論者は言う。伝に鼎という器物は、小さくても重いと称されている。ゆえに神が宝とするものは、奪い移すことができない。(『左氏伝』に王孫満が言う。「桀は昏い徳を持ち、鼎は商に遷った。商の紂は暴虐であり、鼎は周に遷った。徳が美しく明らかであれば、たとえ小さくても重い。その奸邪で昏乱であれば、たとえ大きくても軽い。」ゆえに神が宝とするものは、奪い移すことができないと言う。)ついに背負って走る者を生じさせたのは、これもまた運命が窮まった帰結であろうか。(神器は極めて重いものであるが、人に背負われて走らせることになったのは、これもまた運命が尽き果てたことがこの時に帰したということか。もはや再び振るわないことを言う。荘子は言う。「舟を谷に隠し、山を沢に隠すのは、固いと言える。しかしながら力ある者がそれを背負って走り、愚かな者はそれに気づかない。」)天は漢の徳に飽きて久しい。山陽公に何を責められようか。(厭は飽きる、誅は責めること。漢は和帝以後、政治と教化が衰えた。ゆえに天は漢の徳に飽きて久しいと言う。禍が来たのは、山陽公だけの過ちではなく、何を責めることがあろうか。『左伝』に宋の子魚が言う。「天はすでに商の徳に飽きた。」孔子は言う。「予に何を責められようか。」)

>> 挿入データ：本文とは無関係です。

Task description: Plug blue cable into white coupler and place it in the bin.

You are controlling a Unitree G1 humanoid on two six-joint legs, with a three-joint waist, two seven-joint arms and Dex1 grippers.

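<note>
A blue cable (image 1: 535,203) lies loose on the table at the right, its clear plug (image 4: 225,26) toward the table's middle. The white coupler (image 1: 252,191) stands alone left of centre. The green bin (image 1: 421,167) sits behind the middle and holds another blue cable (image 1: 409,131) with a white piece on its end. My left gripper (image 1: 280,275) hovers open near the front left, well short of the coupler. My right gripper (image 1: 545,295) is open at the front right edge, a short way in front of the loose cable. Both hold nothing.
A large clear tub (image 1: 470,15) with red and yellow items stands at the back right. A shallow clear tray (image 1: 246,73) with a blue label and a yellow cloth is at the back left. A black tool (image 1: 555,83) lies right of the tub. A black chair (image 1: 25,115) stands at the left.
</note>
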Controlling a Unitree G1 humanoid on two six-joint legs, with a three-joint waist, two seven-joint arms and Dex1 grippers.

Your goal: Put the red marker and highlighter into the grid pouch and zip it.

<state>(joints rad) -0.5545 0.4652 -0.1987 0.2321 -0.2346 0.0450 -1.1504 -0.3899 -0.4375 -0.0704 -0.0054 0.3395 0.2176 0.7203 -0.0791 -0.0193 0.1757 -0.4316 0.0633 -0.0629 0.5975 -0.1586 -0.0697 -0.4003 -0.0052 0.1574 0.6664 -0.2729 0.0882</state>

賛に言う。献帝は生まれる時を得ず、身は流転し国は艱難にあった。(辰は時。播は遷ること。献帝が生まれる時を得ず、身はすでに流転し、国もまた艱難にあったことを言う。『詩』に「我が生まれる時を得ず」とある。『左伝』に「震蕩し播越す」とある。)我が四百年を終え、永遠に虞の賓となる。(『春秋演孔図』に「劉氏四百年の際、漢の王を輔けることを褒め、皇王は期を以てし、名は就かず」とある。宋均の注に「たとえ族人が漢の王を輔けることを褒めて自らを輔けさせ、応ずべき期に当たるとしても、名は摂録される者として現れるので、名は成就しないのである」とある。虞の賓とは、舜が堯の子丹朱を賓としたことを言い、『商書』に「虞の賓位に在り」とあるのがこれである。山陽公が魏の賓となったことを喩えている。)